--- START ---
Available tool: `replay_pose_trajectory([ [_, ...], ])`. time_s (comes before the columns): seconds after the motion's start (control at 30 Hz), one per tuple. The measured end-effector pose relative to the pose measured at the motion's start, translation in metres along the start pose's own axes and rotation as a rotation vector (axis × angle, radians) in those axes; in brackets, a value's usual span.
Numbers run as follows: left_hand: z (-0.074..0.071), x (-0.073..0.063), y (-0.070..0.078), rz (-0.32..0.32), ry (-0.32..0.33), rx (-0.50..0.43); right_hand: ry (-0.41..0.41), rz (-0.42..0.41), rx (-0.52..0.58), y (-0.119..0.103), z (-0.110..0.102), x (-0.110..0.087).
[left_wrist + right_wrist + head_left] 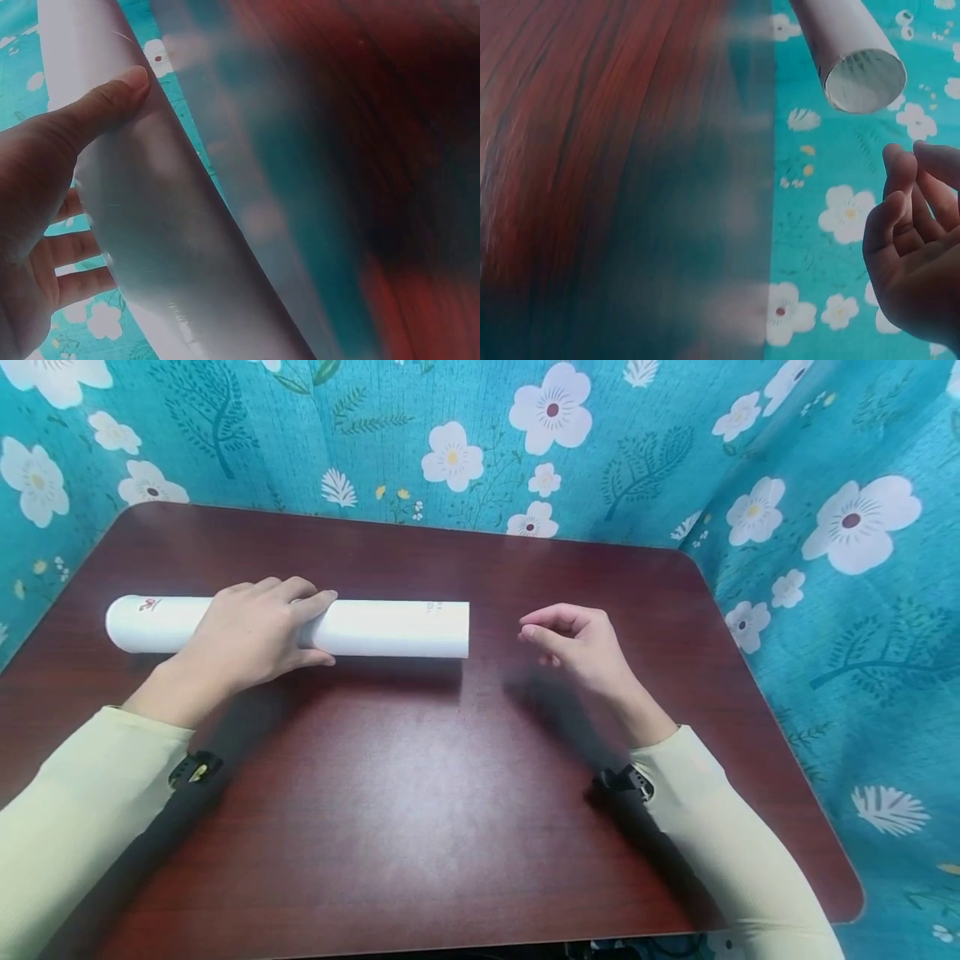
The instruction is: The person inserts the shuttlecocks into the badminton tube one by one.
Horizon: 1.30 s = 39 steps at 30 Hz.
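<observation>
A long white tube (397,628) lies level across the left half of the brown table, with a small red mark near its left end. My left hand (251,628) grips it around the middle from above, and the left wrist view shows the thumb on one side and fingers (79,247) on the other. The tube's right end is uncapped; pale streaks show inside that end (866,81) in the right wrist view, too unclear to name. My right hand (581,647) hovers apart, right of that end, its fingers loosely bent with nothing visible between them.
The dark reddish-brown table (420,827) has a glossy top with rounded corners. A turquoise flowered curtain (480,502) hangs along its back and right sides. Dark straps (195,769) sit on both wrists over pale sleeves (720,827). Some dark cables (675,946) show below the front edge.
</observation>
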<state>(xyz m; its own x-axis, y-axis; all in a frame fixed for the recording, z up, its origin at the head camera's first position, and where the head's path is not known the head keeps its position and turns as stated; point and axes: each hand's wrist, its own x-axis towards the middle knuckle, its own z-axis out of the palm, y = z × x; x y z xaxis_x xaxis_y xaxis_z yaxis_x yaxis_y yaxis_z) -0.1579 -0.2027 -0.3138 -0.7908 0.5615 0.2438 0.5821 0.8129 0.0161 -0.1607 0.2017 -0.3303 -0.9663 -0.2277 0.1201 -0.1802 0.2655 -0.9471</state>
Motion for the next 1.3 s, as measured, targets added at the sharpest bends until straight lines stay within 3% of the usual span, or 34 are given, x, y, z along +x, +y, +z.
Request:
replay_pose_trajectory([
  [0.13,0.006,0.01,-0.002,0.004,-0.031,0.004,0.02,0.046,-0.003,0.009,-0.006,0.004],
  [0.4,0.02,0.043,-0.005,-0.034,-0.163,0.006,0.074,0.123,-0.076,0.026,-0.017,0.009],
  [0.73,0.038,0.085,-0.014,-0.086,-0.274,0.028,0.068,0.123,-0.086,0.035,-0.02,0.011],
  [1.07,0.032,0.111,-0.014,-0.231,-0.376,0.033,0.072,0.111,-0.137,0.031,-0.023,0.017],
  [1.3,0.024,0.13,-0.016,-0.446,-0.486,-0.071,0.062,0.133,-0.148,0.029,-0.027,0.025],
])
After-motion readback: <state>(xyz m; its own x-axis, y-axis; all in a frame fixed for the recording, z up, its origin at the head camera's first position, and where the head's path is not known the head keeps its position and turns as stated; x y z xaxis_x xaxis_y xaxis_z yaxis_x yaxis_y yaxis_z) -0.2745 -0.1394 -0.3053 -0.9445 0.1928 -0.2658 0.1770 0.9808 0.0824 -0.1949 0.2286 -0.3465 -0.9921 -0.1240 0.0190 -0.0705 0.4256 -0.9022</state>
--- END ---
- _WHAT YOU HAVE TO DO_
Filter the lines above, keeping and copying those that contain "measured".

- _ANSWER SECTION_
Available tool: `replay_pose_trajectory([ [_, ...], ])`. time_s (comes before the columns): seconds after the motion's start (control at 30 Hz), one per tuple. The measured end-effector pose relative to the pose measured at the motion's start, translation in metres along the start pose's own axes and rotation as a rotation vector (axis × angle, radians) in those axes; in brackets, a value's usual span.
Motion for the next 1.3 s, as measured, targets added at the sharpest bends until straight lines stay within 3% of the usual span, or 34 are given, x, y, z along +x, +y, +z.

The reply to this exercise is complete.